- Dataset content:
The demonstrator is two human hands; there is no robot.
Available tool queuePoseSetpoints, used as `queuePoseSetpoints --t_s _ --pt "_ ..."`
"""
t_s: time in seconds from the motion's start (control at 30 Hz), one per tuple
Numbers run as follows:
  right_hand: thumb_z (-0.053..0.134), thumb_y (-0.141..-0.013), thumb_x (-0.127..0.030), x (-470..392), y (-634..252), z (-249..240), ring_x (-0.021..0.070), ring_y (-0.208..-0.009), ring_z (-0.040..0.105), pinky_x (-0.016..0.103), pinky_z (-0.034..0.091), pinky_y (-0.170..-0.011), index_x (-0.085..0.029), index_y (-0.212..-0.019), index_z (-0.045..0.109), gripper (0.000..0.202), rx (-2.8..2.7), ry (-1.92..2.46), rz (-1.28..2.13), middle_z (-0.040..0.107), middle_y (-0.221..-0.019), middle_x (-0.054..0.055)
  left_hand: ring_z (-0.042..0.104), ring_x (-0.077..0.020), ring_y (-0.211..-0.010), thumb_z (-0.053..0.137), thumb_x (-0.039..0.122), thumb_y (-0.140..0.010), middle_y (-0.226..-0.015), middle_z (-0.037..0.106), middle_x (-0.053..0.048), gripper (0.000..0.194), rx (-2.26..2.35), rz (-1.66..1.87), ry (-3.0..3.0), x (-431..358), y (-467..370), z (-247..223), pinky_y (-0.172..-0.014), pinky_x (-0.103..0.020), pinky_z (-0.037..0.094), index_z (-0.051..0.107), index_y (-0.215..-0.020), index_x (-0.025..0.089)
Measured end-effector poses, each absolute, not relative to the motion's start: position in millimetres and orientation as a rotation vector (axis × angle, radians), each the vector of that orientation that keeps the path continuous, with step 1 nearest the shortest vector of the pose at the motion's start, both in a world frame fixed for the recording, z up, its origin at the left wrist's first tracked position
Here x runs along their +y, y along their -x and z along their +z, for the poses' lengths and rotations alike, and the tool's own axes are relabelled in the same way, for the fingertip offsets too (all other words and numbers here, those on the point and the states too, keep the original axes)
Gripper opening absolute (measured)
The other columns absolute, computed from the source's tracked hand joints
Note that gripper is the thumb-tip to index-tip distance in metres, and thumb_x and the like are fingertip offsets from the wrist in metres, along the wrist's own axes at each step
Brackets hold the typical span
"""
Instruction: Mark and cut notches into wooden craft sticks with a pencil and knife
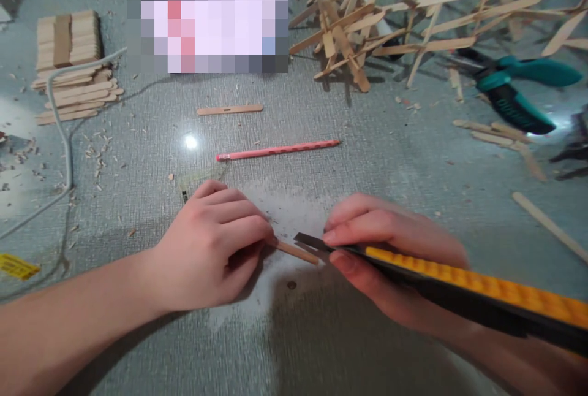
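My left hand [220, 236] is closed on a wooden craft stick [297, 252], pressing it down near the table; one end sticks out to the right from under the fingers. My right hand [376, 236] grips a black and orange utility knife [459, 285] close to its front, thumb below and fingers above. The knife's dark blade [310, 241] points left, just above the free end of the stick; whether they touch I cannot tell. Beyond the hands lie a pink pencil [280, 150] and a single craft stick with a small slot [229, 110].
Stacked craft sticks [68, 46] lie at the back left beside a white cable [68, 138]. A tangled stick structure [395, 22] fills the back right, near teal-handled pliers [514, 89]. Wood chips [101, 151] litter the table. A yellow label [18, 266] is at the left edge.
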State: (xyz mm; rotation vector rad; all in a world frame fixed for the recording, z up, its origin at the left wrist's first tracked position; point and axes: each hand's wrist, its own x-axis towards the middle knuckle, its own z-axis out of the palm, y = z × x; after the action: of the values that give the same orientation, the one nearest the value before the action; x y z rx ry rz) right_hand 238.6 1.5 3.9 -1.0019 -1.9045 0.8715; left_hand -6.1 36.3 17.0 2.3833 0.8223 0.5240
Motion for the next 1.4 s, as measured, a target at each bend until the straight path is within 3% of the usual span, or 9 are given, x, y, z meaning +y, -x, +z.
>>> queuePoseSetpoints --t_s 0.2,0.4,0.5,0.57,0.7,0.9,1.07,1.27,1.4 --pt "0.064 -0.092 -0.016 0.9 -238.0 4.9 0.0063 -0.052 0.059 0.019 0.046 -0.050 -0.023 -0.092 0.061 0.007 -1.968 0.966 0.831 0.065 -0.068 -0.005 0.066 -0.0148 -0.080 0.052 0.014 -0.094 -0.088 0.074 -0.001 0.012 0.855 0.540 -2.395 37.8 7.0 18.3 -0.078 -0.035 0.043 0.063 -0.091 0.019" --pt "0.072 -0.090 -0.022 4.6 -240.7 0.9 0.0083 -0.054 0.065 0.019 0.050 -0.053 -0.025 -0.090 0.065 0.008 -1.978 1.007 0.721 0.072 -0.070 -0.006 0.064 -0.0143 -0.078 0.053 0.013 -0.095 -0.095 0.075 -0.002 0.011 0.840 0.634 -2.589 37.4 9.4 14.9 -0.076 -0.033 0.042 0.062 -0.095 0.017" --pt "0.077 -0.086 -0.028 9.6 -240.6 -6.7 0.0118 -0.057 0.067 0.023 0.051 -0.054 -0.027 -0.089 0.069 0.008 -1.868 1.111 0.682 0.074 -0.072 -0.004 0.060 -0.0143 -0.069 0.053 0.018 -0.097 -0.077 0.071 -0.001 0.013 0.799 0.649 -2.765 32.8 9.0 11.3 -0.073 -0.033 0.038 0.064 -0.090 0.018" --pt "0.078 -0.084 -0.031 13.6 -239.3 -10.6 0.0126 -0.062 0.067 0.024 0.051 -0.057 -0.027 -0.088 0.071 0.009 -1.783 1.222 0.671 0.074 -0.075 -0.003 0.055 -0.0141 -0.061 0.051 0.027 -0.099 -0.061 0.063 0.001 0.025 0.867 0.598 -2.825 29.3 8.0 7.9 -0.073 -0.035 0.036 0.062 -0.077 0.019" --pt "0.076 -0.085 -0.038 17.9 -233.8 -11.4 0.0147 -0.067 0.065 0.028 0.052 -0.063 -0.026 -0.097 0.071 0.017 -1.710 1.269 0.663 0.072 -0.079 -0.002 0.056 -0.0158 -0.061 0.045 0.034 -0.099 -0.059 0.062 -0.003 0.038 1.054 0.390 -2.781 24.7 6.2 2.4 -0.075 -0.038 0.036 0.058 -0.067 0.019" --pt "0.064 -0.092 -0.042 16.1 -225.2 -10.3 0.0217 -0.089 0.069 0.036 0.056 -0.076 -0.028 -0.106 0.069 0.021 -1.640 1.210 0.625 0.074 -0.101 0.005 0.066 -0.0196 -0.080 0.048 0.035 -0.101 -0.077 0.069 -0.007 0.033 1.264 0.155 -2.737 17.5 9.2 0.2 -0.085 -0.041 0.047 0.067 -0.081 0.016" --pt "0.059 -0.097 -0.044 13.9 -223.8 -15.2 0.0171 -0.076 0.066 0.034 0.057 -0.072 -0.021 -0.115 0.066 0.030 -1.648 1.182 0.632 0.072 -0.094 0.005 0.064 -0.0212 -0.107 0.060 0.038 -0.099 -0.126 0.063 -0.010 0.033 1.554 0.000 -2.585 15.4 10.7 -0.8 -0.093 -0.042 0.057 0.061 -0.124 0.017" --pt "0.059 -0.099 -0.040 17.7 -222.3 -25.7 0.0186 -0.098 0.066 0.039 0.059 -0.085 -0.020 -0.122 0.063 0.030 -1.756 1.182 0.654 0.065 -0.120 0.008 0.064 -0.0219 -0.109 0.060 0.038 -0.099 -0.128 0.061 -0.010 0.034 1.882 0.015 -2.364 15.2 5.7 5.1 -0.094 -0.043 0.057 0.060 -0.126 0.018" --pt "0.060 -0.099 -0.039 23.8 -224.2 -29.6 0.0208 -0.105 0.065 0.042 0.057 -0.090 -0.020 -0.125 0.061 0.033 -1.835 1.198 0.649 0.063 -0.126 0.009 0.064 -0.0224 -0.110 0.061 0.038 -0.099 -0.128 0.061 -0.010 0.035 2.032 0.083 -2.249 10.3 3.1 6.8 -0.093 -0.044 0.057 0.060 -0.127 0.017"
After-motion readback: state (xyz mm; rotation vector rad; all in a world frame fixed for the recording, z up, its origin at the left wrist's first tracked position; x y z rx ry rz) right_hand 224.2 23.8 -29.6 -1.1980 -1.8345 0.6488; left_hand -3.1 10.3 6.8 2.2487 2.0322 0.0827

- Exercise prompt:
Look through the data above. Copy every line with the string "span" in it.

- Exercise output:
Brackets hold the typical span
Motion for the next 1.4 s, as measured, a target at each bend until the straight path is within 3% of the usual span, or 9 are given, x, y, z meaning +y, -x, +z.

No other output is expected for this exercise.